Nothing but the listing below, retyped exactly, should appear in the answer.

Segment Start: STORED DATA

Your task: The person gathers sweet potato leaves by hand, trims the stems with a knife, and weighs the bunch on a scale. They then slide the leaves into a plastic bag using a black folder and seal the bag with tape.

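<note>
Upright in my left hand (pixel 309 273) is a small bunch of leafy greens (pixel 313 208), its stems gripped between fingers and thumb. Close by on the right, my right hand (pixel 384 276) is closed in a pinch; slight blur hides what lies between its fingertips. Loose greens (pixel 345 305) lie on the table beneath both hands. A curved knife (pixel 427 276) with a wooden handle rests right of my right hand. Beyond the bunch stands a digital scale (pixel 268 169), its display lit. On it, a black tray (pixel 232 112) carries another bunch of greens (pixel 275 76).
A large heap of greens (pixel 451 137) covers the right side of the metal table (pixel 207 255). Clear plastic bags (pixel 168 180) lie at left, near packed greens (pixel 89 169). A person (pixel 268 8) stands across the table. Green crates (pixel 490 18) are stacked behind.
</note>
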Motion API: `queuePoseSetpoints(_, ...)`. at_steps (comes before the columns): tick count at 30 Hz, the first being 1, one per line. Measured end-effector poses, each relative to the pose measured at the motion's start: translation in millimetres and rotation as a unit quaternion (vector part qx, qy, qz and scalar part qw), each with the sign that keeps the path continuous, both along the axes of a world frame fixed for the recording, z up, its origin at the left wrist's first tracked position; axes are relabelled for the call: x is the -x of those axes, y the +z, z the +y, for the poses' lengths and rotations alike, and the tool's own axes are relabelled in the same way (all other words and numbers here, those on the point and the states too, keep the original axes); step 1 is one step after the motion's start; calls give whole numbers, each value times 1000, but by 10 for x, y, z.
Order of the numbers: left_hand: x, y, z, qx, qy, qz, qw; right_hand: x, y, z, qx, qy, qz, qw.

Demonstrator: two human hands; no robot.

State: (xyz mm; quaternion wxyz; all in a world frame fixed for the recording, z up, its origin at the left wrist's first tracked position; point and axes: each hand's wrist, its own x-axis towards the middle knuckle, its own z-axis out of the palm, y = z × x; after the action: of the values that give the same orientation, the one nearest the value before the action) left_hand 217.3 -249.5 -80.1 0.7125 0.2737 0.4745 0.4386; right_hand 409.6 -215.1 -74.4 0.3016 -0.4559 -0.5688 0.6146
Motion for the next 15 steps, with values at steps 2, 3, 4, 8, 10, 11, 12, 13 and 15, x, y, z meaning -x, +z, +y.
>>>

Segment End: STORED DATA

REPLY >>
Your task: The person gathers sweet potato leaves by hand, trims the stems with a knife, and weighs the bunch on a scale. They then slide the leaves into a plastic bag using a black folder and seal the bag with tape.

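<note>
Upright in my left hand (pixel 309 273) is a small bunch of leafy greens (pixel 313 208), its stems gripped between fingers and thumb. Close by on the right, my right hand (pixel 384 276) is closed in a pinch; slight blur hides what lies between its fingertips. Loose greens (pixel 345 305) lie on the table beneath both hands. A curved knife (pixel 427 276) with a wooden handle rests right of my right hand. Beyond the bunch stands a digital scale (pixel 268 169), its display lit. On it, a black tray (pixel 232 112) carries another bunch of greens (pixel 275 76).
A large heap of greens (pixel 451 137) covers the right side of the metal table (pixel 207 255). Clear plastic bags (pixel 168 180) lie at left, near packed greens (pixel 89 169). A person (pixel 268 8) stands across the table. Green crates (pixel 490 18) are stacked behind.
</note>
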Motion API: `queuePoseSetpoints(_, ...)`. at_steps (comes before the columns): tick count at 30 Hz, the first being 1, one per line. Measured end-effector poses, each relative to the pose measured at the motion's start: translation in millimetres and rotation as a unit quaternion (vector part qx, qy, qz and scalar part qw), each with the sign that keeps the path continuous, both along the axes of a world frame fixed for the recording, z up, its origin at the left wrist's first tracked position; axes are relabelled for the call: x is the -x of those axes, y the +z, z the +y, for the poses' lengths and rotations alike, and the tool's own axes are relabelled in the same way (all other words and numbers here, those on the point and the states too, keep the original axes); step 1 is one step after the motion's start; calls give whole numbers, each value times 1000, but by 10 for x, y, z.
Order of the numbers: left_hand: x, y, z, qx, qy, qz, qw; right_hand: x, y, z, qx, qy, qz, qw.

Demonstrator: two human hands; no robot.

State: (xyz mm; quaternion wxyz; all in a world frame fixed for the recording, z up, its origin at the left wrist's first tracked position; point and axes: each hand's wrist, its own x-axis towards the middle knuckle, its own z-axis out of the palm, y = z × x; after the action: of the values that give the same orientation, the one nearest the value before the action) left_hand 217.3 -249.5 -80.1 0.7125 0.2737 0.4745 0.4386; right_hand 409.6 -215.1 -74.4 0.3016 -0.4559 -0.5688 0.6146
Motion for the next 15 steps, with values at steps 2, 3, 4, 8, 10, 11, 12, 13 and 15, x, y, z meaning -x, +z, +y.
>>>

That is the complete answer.